Patut dicatat, hasil temuan itu mengatakan bahwa orang-orang Barat dan Muslim tetap berada dalam prasangka negatif masing-masing Kedua belah pihak umumnya juga menganggap satu sama lain sebagai suka pada kekerasan, tidak toleran, dan kurang menghargai perempuan. Kaum Muslim di Timur Tengah dan Asia juga menganggap orang-orang Barat sebagai immoral dan mementingkan diri sendiri; sementara orang-orang Barat menganggap kaum Muslim sebagai fanatik.

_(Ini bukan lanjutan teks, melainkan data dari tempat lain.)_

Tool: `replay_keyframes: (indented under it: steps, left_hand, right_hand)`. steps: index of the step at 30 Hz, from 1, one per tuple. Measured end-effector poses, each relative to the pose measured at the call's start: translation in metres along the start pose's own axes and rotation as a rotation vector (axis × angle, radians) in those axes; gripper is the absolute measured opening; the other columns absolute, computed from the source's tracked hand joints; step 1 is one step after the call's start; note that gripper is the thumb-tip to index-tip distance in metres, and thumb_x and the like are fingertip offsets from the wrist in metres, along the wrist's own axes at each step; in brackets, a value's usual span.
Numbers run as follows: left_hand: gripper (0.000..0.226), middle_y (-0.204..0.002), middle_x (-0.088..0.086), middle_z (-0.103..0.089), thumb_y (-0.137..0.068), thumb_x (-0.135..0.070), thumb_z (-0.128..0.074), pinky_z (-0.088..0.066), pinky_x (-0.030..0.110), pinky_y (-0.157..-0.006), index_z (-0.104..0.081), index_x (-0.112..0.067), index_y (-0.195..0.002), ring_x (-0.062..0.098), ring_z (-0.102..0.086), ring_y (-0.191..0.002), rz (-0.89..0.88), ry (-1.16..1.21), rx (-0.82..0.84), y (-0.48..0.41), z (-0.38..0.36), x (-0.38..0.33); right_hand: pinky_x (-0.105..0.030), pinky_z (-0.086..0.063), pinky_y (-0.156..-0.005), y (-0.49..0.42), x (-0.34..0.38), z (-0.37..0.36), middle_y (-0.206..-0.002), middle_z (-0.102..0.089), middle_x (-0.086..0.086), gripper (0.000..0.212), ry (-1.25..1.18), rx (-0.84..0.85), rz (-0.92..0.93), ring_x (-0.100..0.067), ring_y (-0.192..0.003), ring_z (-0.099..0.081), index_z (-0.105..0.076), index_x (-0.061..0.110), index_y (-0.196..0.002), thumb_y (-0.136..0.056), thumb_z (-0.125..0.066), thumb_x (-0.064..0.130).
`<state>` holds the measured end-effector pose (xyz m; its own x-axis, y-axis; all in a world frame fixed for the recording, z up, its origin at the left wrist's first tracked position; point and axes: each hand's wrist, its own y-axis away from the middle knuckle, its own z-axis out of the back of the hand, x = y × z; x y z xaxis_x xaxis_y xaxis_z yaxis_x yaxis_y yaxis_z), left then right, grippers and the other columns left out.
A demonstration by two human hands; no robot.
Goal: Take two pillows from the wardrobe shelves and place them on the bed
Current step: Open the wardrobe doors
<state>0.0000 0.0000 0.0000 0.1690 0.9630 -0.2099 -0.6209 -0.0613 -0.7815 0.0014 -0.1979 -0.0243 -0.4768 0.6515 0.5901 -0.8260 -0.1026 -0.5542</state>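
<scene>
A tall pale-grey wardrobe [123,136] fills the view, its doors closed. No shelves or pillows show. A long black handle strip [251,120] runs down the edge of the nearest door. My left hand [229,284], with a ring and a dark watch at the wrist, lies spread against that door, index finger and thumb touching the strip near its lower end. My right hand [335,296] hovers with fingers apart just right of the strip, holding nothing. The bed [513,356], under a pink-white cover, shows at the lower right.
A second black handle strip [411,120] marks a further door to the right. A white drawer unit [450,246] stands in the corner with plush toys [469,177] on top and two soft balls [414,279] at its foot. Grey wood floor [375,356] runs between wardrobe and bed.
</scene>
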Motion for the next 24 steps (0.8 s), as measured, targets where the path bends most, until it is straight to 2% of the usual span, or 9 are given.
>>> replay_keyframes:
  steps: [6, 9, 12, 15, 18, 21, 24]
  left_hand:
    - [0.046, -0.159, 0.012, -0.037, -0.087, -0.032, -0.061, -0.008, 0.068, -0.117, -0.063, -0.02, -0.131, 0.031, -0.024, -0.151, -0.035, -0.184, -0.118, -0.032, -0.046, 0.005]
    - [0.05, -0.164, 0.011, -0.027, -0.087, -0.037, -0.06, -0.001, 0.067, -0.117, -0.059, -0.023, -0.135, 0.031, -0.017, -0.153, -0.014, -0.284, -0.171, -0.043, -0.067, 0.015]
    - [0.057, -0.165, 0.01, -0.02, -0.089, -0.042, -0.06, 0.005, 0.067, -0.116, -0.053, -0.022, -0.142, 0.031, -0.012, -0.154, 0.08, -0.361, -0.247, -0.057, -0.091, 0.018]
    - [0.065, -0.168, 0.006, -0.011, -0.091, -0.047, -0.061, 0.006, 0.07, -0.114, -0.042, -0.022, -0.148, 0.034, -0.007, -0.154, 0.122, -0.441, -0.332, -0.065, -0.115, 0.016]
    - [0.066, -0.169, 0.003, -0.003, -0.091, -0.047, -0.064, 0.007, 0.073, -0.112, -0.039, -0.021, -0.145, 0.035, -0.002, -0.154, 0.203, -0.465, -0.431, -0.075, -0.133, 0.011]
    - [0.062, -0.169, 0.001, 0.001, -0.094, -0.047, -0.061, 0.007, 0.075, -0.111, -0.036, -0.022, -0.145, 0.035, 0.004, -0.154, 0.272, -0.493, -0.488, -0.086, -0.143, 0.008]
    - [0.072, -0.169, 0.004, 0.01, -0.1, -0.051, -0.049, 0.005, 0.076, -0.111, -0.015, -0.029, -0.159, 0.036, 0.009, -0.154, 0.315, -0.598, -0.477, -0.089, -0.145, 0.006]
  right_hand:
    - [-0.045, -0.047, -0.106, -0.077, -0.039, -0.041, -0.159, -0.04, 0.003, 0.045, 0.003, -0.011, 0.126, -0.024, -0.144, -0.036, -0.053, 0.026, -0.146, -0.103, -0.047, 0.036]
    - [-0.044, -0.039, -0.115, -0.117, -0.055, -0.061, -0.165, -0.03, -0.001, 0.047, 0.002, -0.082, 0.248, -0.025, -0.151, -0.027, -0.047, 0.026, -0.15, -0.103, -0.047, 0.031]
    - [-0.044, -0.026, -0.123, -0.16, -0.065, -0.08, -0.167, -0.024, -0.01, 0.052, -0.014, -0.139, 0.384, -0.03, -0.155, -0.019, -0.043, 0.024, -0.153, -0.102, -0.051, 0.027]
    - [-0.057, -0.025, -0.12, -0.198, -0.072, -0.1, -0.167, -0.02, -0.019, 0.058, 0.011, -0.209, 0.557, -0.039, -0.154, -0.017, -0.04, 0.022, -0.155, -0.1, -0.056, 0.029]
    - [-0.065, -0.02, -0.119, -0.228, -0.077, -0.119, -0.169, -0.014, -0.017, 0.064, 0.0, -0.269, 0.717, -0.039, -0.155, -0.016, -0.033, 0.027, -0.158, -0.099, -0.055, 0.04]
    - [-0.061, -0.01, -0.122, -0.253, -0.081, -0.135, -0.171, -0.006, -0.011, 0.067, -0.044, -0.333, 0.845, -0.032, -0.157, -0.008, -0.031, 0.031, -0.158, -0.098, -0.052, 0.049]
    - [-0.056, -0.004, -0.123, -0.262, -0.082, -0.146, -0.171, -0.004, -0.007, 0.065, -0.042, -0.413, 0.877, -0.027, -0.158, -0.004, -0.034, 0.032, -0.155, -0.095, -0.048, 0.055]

Karena itu, survei juga menemukan, bahwa mayoritas responden menyatakan hubungan Muslim dan Barat sangat jelek. Dan kedua belah pihak saling menyalahkan; responden Muslim menyatakan, pihak Barat bertanggung jawab atas buruknya hubungan kedua belah pihak, sementara pihak Barat menyalahkan kaum Muslim sebagai penyebab buruknya hubungan kedua belah pihak. Dalam wawancara lanjutan, kaum Muslim umumnya memandang sumber buruknya hubungan kedua belah pihak adalah sikap Barat yang terus tidak adil terhadap bangsa Palestina; dan juga karena sikap double standard Barat dan lain-lain.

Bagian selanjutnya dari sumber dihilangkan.